Critically, Karen Caple said, they are scrupulously focusing on preparing lunches made from wholesome, organic ingredients in order to comport with Let Us Do Lunch’s purpose of “honestly serving the best quality food the chef can create and deliver to you during the workweek.”
The Caples’ lunchtime meal delivery enterprise is akin to online meal kit delivery services HelloFresh and Blue Apron, except the meals are already prepared with the assistance of a staff chef at their Wilder kitchen. Customers place orders online — somehow the www.letusdolunch.com domain name had not been taken before the Caples’ registered it — and then the website tells them the estimated delivery time their lunch.
The lunches are available for delivery from 10 a.m. to 2 p.m. Monday through Friday within a 4-mile radius of Wilder, so the Caples are able to serve Hartford, Norwich, Hanover, parts of Lebanon (including Dartmouth-Hitchcock Medical Center and Centerra Business Park) and West Lebanon.
Menu prices generally range from $7.85 for soups and salad, $8.75 to $9.25 for bowls, $8.50 to $8.75 for wraps and $2.00 to $3.75 for homemade chips and desserts. A wide selection of kombucha beverages also are on the menu, the only beverage available other than cold-brew nitro coffee.
“A customer said ‘I wish you had Diet Coke,’ ” Karen Caple said. “I said, ‘No, we really want to stay true our brand.’ ”
Lynn Caple said Let’s Do Lunch, which had a soft launch in December before officially opening at the beginning of the year, hopes to form partnerships with area health clubs and businesses to deliver healthy lunches for employees. A multiple-meal discount program is in the works that will progressively lower the cost of individual lunches based on a five-, 10- or 20-day plan.
One business that already has signed up is Curves on Route 5 in White River Junction. Owner Tammy Latvis said she has a group of members who order their lunches before they begin their 30-minute workout three to four times per week.
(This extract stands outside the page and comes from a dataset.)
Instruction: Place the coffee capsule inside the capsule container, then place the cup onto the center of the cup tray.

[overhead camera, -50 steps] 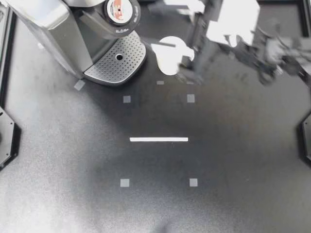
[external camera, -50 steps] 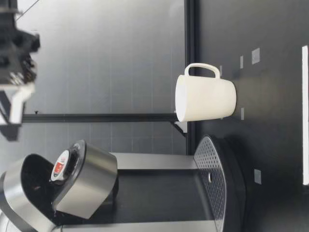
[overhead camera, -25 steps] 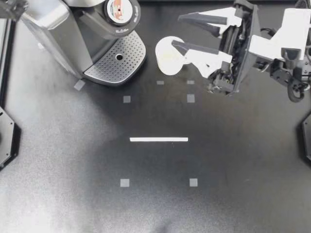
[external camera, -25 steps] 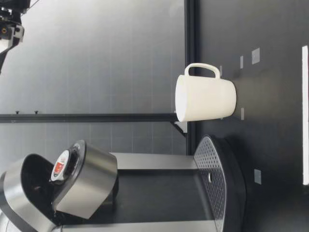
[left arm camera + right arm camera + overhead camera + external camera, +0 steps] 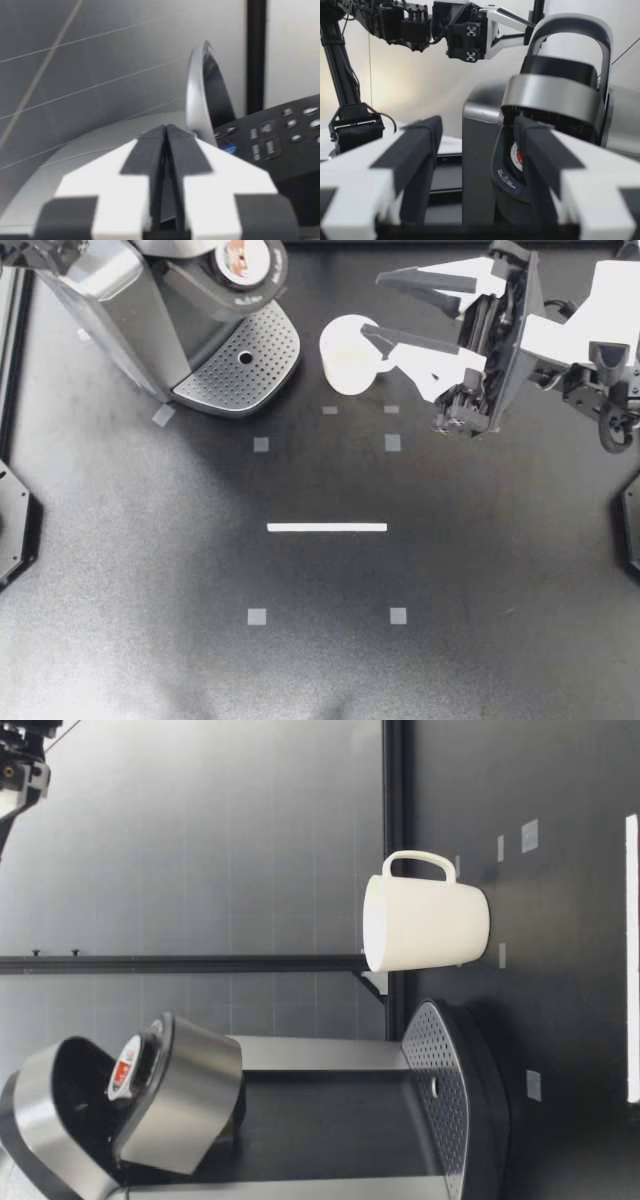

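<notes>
Capsule holder: tilted open at the front of the coffee machine, with the lid raised behind it.
Capsule: seated in the holder, red-and-white top facing outward (also seen in the right wrist view, well ahead of that gripper's fingers).
Cup: upright on the table, just beside the tray and not on it; handle turned away from the machine; inside plain white.
Cup tray: perforated plate with one centre hole, at the machine's foot.
Right gripper: fingers spread wide, gripping nothing; one finger over the cup's handle side in the top view, cup untouched in the low view.
Left gripper: fingers pressed together with nothing between them; above the machine's top, beside the raised lid.
Edges: cup and machine near the table's far edge, black rail behind.
Open room: wide stretch of table on the near side, marked by a white strip and small grey squares.
</notes>
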Controlling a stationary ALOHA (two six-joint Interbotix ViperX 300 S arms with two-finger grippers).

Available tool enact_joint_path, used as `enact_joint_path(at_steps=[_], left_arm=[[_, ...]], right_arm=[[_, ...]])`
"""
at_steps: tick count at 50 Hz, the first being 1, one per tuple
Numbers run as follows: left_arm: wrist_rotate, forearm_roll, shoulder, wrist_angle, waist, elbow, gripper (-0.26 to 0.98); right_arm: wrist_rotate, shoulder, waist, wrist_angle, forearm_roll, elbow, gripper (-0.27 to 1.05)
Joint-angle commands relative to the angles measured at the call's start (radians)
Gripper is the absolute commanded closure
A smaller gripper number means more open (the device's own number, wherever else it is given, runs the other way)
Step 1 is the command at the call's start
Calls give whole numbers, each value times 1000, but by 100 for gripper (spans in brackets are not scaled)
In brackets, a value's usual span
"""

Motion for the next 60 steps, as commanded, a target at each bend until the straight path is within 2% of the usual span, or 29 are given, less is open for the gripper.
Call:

The lunches are delivered to Curves, where members eat them after they’ve finished their workout.
“The options are great,” Latvis said, explaining the lunches feature the “low-carb, high-protein and fiber” diet that members want (Latvis said she is partial to the vegan Buddha bowl).
Karen Caple, her husband, Lynn, and Massay Hall, a new employee hired specifically for the lunch business, handle deliveries on top of kitchen work. The Caples also have brought on a chef to assist with the menu. Each delivery comes with a flat $1.25 delivery fee per order, no matter how many lunches, so if a group at the same office order lunch, for example, the delivery is $1.25 for the whole group.
“We did not want our food to be over $10 because it gets pricey then with a delivery charge,” Karen Caple said.
On top of pricing, the Caples make sure the business has a personal touch.
She inserts business-card-size printed notes in each order explaining the ingredients. They make their own salad dressings. A “Let Us Do Lunch” Facebook community was begun two weeks ago to share tips on healthy eating and already has 60 members.
The Caples, who live in Sharon, said they undertook a radical redo of their diets two years ago, making a conscious effort to eat better by using natural ingredients, sourcing produce and meats locally, and swearing off foods with artificial ingredients.
“When you’re young, you can eat anything you want, and we did,” Karen Caple said with a laugh.
The time demands and workload of raising nine children — including two sets of twins — typically meant the expedience of pizza and Chinese takeout over balanced meals.
But now the Caples’ grown children, who are in their 30s and 40s and spread out across country, are helping their parents discover the diversity of food choices available now but not to an earlier generation.
“I didn’t know what turmeric was,” Karen Caple confided about the spice commonly used in Asian foods that’s purported to have many health benefits. “I now use it in our Buddha bowls.”